Perhaps the main reason for listening to sad music is not to enjoy the feeling of sadness, and people listen to this type of music because of the sense of connection. So why do people listen to sad songs?

Why do people listen to sad songs?

There is a paradox in sad music: we don’t enjoy sadness in real life, but we enjoy art that makes us feel that way. Countless researchers since Aristotle tried to solve this contradiction. Perhaps through music, we experience a kind of catharsis of negative emotions. Catharsis here means refinement and cultivation of the soul. Maybe there is an evolutionary advantage in this feeling of sadness, or maybe we want to value our suffering. Maybe our body produces hormones in response to anxiety disorder, music that leads to a sense of comfort.
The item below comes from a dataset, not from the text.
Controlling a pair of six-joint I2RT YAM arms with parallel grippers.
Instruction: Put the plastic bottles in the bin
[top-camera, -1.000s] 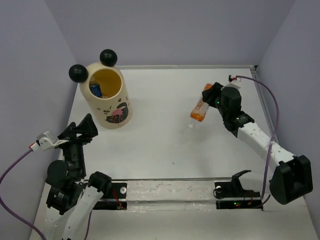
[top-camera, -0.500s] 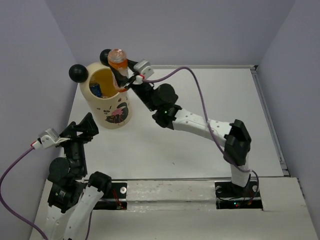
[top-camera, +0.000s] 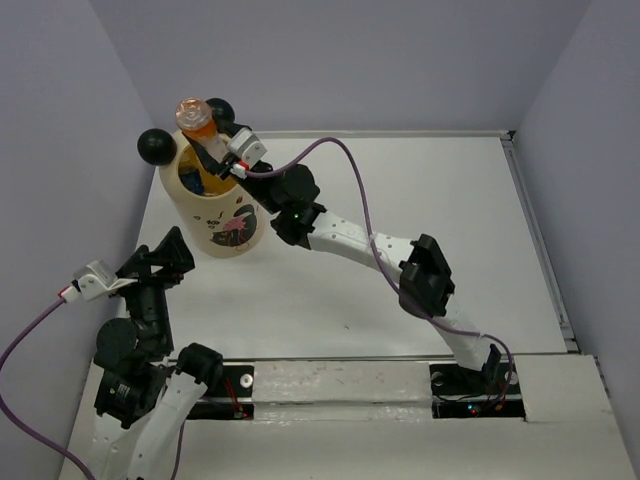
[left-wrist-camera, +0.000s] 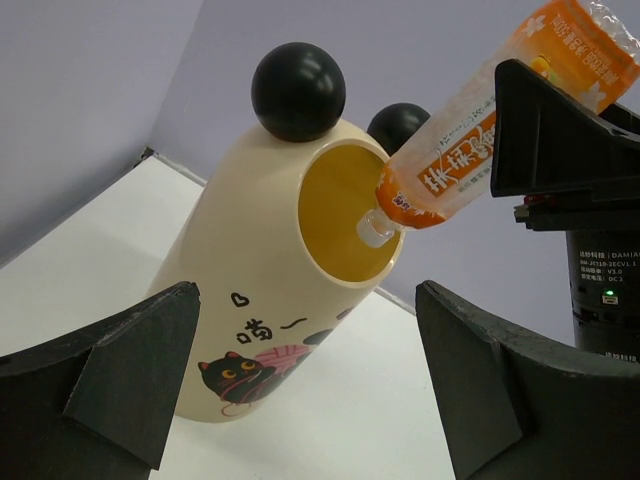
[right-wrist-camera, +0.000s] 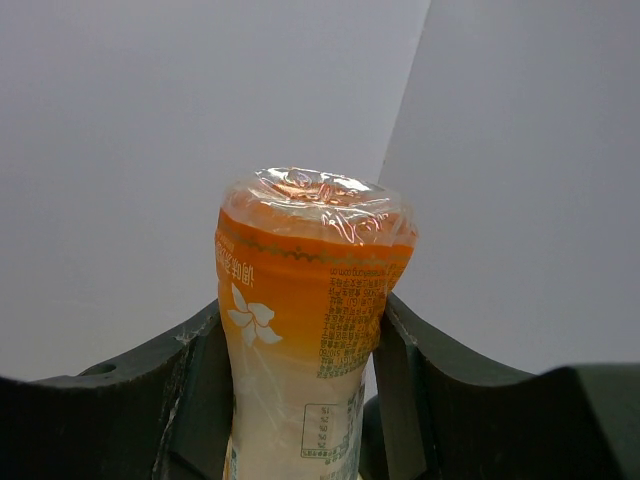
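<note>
Top external view: at the near edge a pale mounting strip (top-camera: 340, 385) carries both arm bases on the white table (top-camera: 400, 290). Just past it on the left, the left gripper (top-camera: 182, 250) hangs with its jaws spread wide and nothing between them, facing the bin (top-camera: 215, 215). The right arm reaches from the near right across the tabletop to the far left, with a purple cable (top-camera: 345, 160) looping above it. The cream bin stands upright on the table's far left part, near the left wall, with two black ball ears (top-camera: 156, 147) on its rim. Over its mouth the right gripper (top-camera: 215, 150) is clenched on an orange bottle (top-camera: 195, 118), which is tilted, base up, with its cap at the opening. Plain lavender walls (top-camera: 350, 60) close in the left, far and right sides.
</note>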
According to the New York Times, Dr. Nob, an experimental philosopher and psychologist at Yale University, in a new study published in the Aesthetic Education Journal, raised the question, “What is the purpose of sad music?” He tried to solve the contradiction of this kind of music. Over the years, he came to the conclusion that people often have two perceptions of the same thing. For example, they can consider people as artists if they have a set of characteristics such as an innate talent for working with a brush; But if they don’t have abstract values ​​such as creativity, curiosity or interest and just recreate old masterpieces for profit, we can say they are not artists. According to Dr. Nob and his former student Tara Venkatsan, a cognitive scientist, perhaps sad music also has a dual nature.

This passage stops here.